OLDENBURG - Viele christliche Glaubensrichtungen machen bei der Aktion mit. Jede Kirche zeigt ihre ganz eigenen Stärken.
Von Klaus Fricke
OLDENBURG - Anderswo hat man gute Erfahrungen gemacht (lies: Tausende von Besuchern) „was liegt näher, als dass auch wir in Oldenburg eine Lange Nacht der Kirchen ausrichten“, sagt Pastor Dr. Ralph Hennings. Der Vorsitzende der Arbeitsgemeinschaft Christlicher Kirchen in Oldenburg fand mit seinem Vorschlag offene Ohren. Resultat: 25 christliche Kirchen und drei kirchliche Einrichtungen machen mit am Sonnabend, 15. Juni, zwischen 19 und 24 Uhr.„Warum auch nicht?“, meint der katholische Pastoralreferent Heinz-Peter Hahn, der von einer „unglaublichen Bereitschaft“ der meisten Angesprochenen zu berichten weiß. Und während alle noch schwärmen von den Kirchen als attraktivem Ziel in einer Sommernacht, haben zwei katholische die Gunst der Stunde genutzt: In St.
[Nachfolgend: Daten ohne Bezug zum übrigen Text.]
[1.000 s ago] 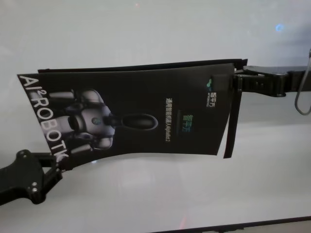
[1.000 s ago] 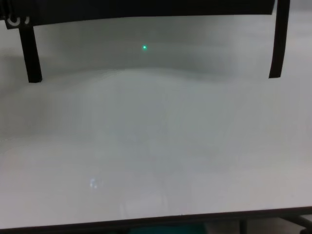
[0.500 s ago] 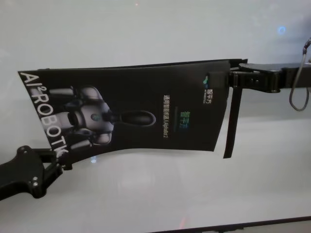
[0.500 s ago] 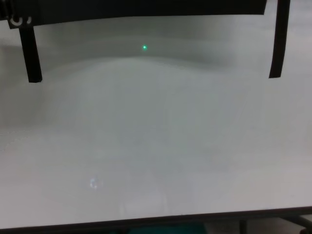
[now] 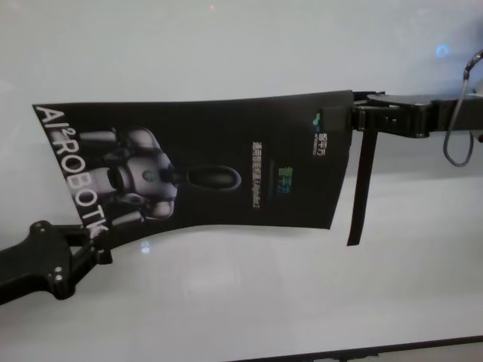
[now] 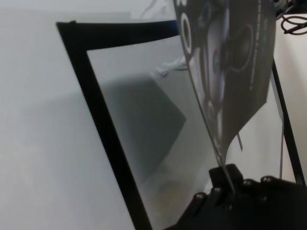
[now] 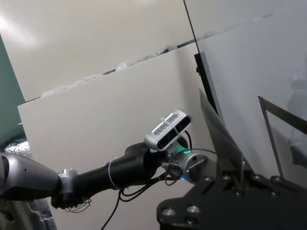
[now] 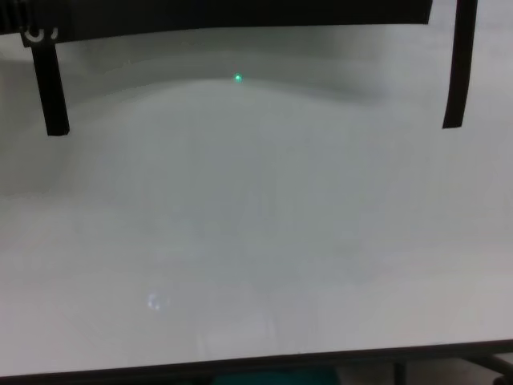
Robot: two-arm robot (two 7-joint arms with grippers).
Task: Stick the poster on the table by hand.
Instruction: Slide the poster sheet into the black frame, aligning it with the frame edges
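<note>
The poster (image 5: 219, 143), black with a grey-white robot picture and white lettering, hangs stretched in the air above the white table (image 5: 249, 302). My left gripper (image 5: 102, 253) is shut on its near left corner, and the left wrist view shows the sheet's edge (image 6: 230, 62) pinched in that gripper (image 6: 224, 176). My right gripper (image 5: 355, 119) is shut on the far right corner, where the sheet (image 7: 218, 129) shows edge-on. In the chest view only the poster's lower edge (image 8: 240, 10) appears.
A black tape strip (image 5: 358, 192) dangles from the poster's right side; the chest view shows it (image 8: 457, 68) and a second strip (image 8: 50, 88) hanging on the left. The table's dark front edge (image 8: 240, 365) runs along the bottom. A cable loop (image 5: 453, 124) hangs by the right arm.
The poster has been pulled flatter and lifted a little, so its folded back edge no longer shows. Both grippers kept their hold and shifted slightly up and outward.
</note>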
Marien geht es sogar bis 5 Uhr morgens, und St. Michael macht nach kurzer Nachtruhe am 16. Juli morgens gleich weiter.
Um Konkurrenz geht es in dieser ersten Oldenburger Kirchennacht aber überhaupt nicht. „Eigentlich ist die Kirchentrennung doch skandalös. Wir wollen zeigen, dass wir alle Jesus als gemeinsame Basis haben“, betont Pastor Martin Seydlitz (Baptisten).
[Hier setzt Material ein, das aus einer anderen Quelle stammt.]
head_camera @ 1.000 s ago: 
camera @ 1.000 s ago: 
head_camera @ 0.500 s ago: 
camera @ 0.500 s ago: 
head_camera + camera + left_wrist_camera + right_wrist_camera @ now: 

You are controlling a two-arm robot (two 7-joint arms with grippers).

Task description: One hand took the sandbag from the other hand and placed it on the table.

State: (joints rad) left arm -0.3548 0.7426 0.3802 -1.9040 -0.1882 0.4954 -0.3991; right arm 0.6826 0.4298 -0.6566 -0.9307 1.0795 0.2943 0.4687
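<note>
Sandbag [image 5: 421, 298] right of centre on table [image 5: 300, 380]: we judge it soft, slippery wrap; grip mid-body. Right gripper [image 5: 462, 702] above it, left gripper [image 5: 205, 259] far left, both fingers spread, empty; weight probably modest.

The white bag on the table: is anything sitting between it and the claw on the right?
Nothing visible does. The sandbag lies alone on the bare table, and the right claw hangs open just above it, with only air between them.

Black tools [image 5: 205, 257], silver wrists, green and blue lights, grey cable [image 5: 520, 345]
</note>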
Auf ein gemeinsames, alle Teilnehmer verpflichtendes Thema habe man aber verzichtet, merkt Pastor Tessen von Kameke an. „Jeder soll seine Stärken zeigen, kann die Nacht so ausgestalten, wie er möchte.“ So setzt die eine Kirche im Programm auf Gottesdienste und Besinnung, andere bieten viel Musik und Unterhaltung oder zeigen voller Stolz ihre denkmalgeschützten Gebäude. „In allen Gemeinden haben sich Menschen mit Herzblut und allen ihren Möglichkeiten dafür eingesetzt, dass ,ihre’ Kirche an diesem Abend offen und einladend ist“, erklärt Hennings.
So hoffen alle, dass nicht nur die Nachbarn vorbeischauen – auch weiter Reisende sind gern gesehen. Ideal für eine Kirchen-Rundreise ist darum der Freifahrtschein im Bus: Jeder, der das Programm der Kirchennacht vorlegt, darf am 15. Juli zwischen 19 und 0.30 Uhr die Fahrzeuge der VWG kostenlos benutzen.